§ **WORK INSTRUCTION**: Copy out word for word the line with "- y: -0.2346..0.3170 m" and the lines that follow it in the listing below, up to the final one.

§ **MATERIALS PROVIDED**:
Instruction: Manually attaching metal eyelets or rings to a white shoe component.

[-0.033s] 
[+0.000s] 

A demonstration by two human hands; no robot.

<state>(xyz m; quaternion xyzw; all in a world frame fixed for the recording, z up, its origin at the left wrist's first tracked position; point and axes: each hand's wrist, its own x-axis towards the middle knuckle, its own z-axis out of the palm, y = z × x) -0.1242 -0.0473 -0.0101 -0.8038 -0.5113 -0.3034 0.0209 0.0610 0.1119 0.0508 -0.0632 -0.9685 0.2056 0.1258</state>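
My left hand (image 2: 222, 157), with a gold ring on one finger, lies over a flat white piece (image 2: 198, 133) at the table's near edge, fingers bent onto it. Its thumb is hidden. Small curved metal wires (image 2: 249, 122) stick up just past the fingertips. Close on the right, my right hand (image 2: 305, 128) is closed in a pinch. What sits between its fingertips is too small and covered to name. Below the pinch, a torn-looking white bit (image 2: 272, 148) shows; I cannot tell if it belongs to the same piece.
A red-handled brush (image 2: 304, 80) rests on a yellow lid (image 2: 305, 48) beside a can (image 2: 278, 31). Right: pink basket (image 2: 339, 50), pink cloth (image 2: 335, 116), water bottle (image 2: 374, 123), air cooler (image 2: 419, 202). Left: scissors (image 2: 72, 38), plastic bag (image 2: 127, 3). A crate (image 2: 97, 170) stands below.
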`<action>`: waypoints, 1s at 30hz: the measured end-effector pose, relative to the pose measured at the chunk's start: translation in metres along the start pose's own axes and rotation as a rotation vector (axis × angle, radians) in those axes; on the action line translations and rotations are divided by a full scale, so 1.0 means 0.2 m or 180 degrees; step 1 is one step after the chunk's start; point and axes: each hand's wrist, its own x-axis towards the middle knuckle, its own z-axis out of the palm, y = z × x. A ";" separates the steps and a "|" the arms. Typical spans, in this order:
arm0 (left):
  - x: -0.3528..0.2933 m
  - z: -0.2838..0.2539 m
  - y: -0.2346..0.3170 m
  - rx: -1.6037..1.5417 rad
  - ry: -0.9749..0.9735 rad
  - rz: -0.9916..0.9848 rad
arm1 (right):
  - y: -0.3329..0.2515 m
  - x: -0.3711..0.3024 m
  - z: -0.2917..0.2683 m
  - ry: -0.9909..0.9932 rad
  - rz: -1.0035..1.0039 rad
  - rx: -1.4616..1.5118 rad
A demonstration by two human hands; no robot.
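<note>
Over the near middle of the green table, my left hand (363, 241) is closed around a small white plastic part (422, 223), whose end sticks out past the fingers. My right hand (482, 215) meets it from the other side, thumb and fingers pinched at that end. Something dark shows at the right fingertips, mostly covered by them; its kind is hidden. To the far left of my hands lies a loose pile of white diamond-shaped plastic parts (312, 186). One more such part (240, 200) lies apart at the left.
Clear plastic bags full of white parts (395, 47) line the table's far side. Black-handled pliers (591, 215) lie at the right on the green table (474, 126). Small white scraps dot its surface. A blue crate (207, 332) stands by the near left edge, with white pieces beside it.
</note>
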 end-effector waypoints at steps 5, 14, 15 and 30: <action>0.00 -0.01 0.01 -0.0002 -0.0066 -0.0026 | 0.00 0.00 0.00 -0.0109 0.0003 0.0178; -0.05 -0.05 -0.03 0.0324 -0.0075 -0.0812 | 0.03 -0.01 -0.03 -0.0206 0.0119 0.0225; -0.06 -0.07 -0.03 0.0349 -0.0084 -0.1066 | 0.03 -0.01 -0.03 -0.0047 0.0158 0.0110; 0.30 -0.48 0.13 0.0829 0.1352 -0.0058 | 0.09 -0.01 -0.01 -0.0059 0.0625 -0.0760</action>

§ **RESULT OF THE TASK**:
  - y: -0.2346..0.3170 m
  - rx: -1.6037..1.5417 rad
  - ry: -0.9749..0.9735 rad
  - rz: -0.9916..0.9848 rad
arm1 (right):
  - y: -0.3329..0.2515 m
  - x: -0.3711..0.3024 m
  - z: -0.2917..0.2683 m
  - ry: -0.9909..0.9932 rad
  - rz: -1.0035..1.0039 rad
  - rx: -1.4616..1.5118 rad
A demonstration by two human hands; no robot.
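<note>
Over the near middle of the green table, my left hand (363, 241) is closed around a small white plastic part (422, 223), whose end sticks out past the fingers. My right hand (482, 215) meets it from the other side, thumb and fingers pinched at that end. Something dark shows at the right fingertips, mostly covered by them; its kind is hidden. To the far left of my hands lies a loose pile of white diamond-shaped plastic parts (312, 186). One more such part (240, 200) lies apart at the left.
Clear plastic bags full of white parts (395, 47) line the table's far side. Black-handled pliers (591, 215) lie at the right on the green table (474, 126). Small white scraps dot its surface. A blue crate (207, 332) stands by the near left edge, with white pieces beside it.
</note>
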 end-effector waypoints at steps 5, 14, 15 and 30: <action>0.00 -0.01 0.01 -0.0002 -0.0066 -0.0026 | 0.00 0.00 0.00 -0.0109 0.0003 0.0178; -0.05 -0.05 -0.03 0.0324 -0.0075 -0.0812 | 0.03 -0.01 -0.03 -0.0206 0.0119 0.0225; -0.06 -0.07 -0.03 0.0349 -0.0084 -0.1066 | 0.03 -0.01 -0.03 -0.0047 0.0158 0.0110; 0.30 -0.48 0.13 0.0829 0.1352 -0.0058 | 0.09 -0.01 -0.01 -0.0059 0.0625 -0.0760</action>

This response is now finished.